WHAT THIS TASK INVOLVES: Copy every line that contains the string "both" from the entries below.

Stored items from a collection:
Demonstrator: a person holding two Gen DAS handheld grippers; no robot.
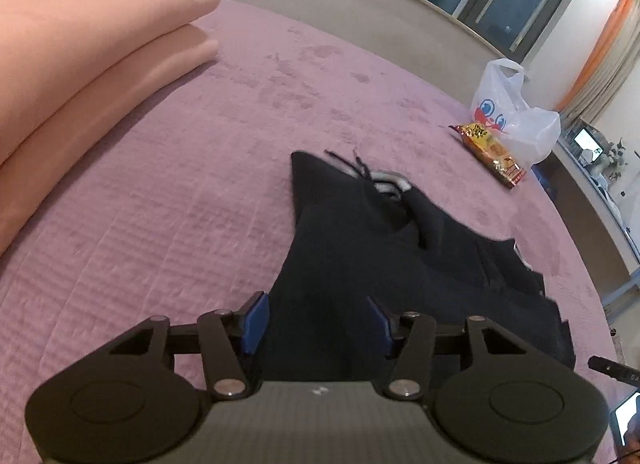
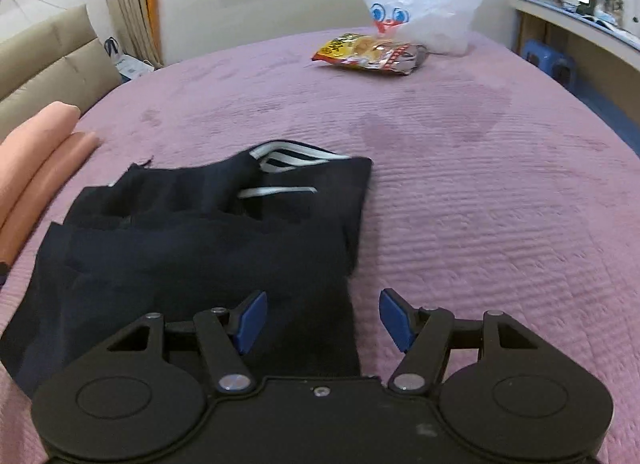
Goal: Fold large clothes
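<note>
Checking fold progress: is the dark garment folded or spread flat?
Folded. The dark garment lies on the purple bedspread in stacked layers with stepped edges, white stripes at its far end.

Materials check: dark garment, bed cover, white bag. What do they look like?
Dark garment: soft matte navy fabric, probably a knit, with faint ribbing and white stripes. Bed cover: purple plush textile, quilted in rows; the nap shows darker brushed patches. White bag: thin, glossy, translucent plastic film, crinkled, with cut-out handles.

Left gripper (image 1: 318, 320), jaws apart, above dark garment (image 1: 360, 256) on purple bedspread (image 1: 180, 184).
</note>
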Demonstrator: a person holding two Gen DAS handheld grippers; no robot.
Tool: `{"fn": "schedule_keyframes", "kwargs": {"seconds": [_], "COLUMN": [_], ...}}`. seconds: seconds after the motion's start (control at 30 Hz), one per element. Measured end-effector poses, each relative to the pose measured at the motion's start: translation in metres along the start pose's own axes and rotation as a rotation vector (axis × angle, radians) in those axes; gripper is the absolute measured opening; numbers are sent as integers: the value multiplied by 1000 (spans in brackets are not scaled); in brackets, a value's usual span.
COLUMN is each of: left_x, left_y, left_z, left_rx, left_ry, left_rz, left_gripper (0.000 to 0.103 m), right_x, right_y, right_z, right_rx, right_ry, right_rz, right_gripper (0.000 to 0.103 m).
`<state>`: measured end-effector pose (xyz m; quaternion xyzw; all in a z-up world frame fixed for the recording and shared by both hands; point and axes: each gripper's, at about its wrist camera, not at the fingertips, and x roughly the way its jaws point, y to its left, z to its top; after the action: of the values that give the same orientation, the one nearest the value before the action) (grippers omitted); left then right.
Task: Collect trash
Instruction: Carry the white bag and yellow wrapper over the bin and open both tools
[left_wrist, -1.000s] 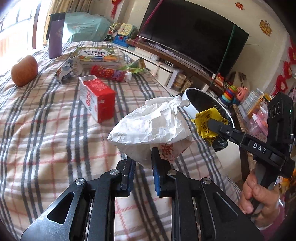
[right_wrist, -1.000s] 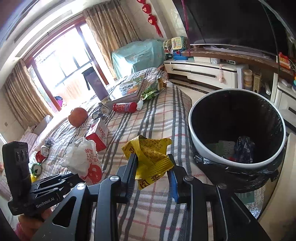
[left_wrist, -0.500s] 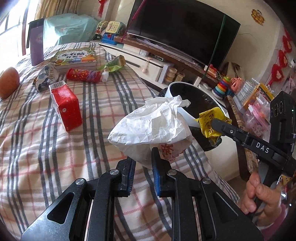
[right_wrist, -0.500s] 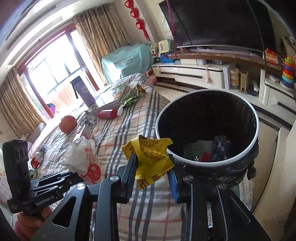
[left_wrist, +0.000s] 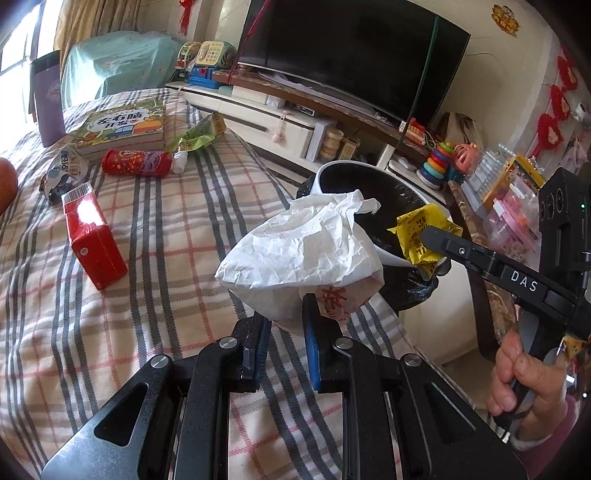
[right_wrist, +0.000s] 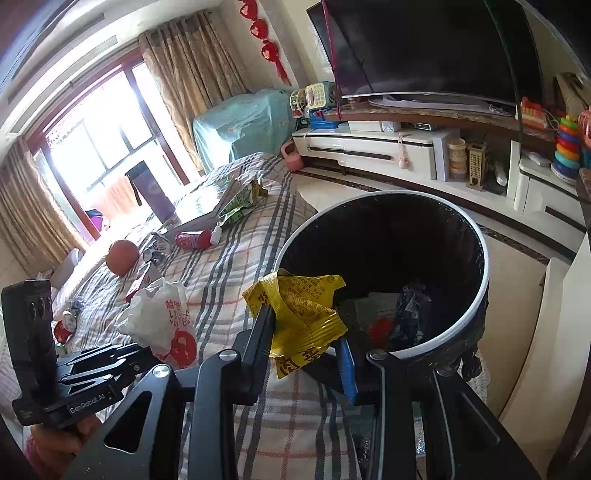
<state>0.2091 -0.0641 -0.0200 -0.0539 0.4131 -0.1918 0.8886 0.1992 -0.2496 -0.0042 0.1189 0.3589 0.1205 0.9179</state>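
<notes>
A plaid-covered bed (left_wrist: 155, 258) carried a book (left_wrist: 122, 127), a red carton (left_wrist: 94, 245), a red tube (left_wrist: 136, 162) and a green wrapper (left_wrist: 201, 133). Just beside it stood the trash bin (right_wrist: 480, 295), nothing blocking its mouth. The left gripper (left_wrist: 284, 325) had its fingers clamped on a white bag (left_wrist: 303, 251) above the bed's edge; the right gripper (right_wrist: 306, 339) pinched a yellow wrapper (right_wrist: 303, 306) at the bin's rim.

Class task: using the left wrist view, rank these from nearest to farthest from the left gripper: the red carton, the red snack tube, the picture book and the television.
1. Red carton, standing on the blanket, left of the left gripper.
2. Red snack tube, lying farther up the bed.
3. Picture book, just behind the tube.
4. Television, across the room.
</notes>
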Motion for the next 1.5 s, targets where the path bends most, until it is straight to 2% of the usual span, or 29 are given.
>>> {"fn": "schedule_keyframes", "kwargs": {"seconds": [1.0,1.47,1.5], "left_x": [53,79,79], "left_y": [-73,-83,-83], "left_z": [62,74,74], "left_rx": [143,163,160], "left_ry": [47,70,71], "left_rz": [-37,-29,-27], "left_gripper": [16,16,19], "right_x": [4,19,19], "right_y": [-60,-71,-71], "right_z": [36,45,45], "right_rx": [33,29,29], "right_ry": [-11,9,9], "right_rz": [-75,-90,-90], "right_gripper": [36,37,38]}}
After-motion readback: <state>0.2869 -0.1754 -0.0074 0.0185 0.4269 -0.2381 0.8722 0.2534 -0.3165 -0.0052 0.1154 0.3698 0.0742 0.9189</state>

RESULT OF THE EXERCISE:
`<state>`: measured end-effector pose (xyz m; quaternion xyzw; all in a z-up world frame fixed for the recording and shared by both hands; point and axes: each gripper's, at about its wrist camera, not at the fingertips, and x roughly the way its jaws point, y to its left, z to its top; after the action: of the values that give the same orientation, the one nearest the value before the action) (grippers omitted); left then right.
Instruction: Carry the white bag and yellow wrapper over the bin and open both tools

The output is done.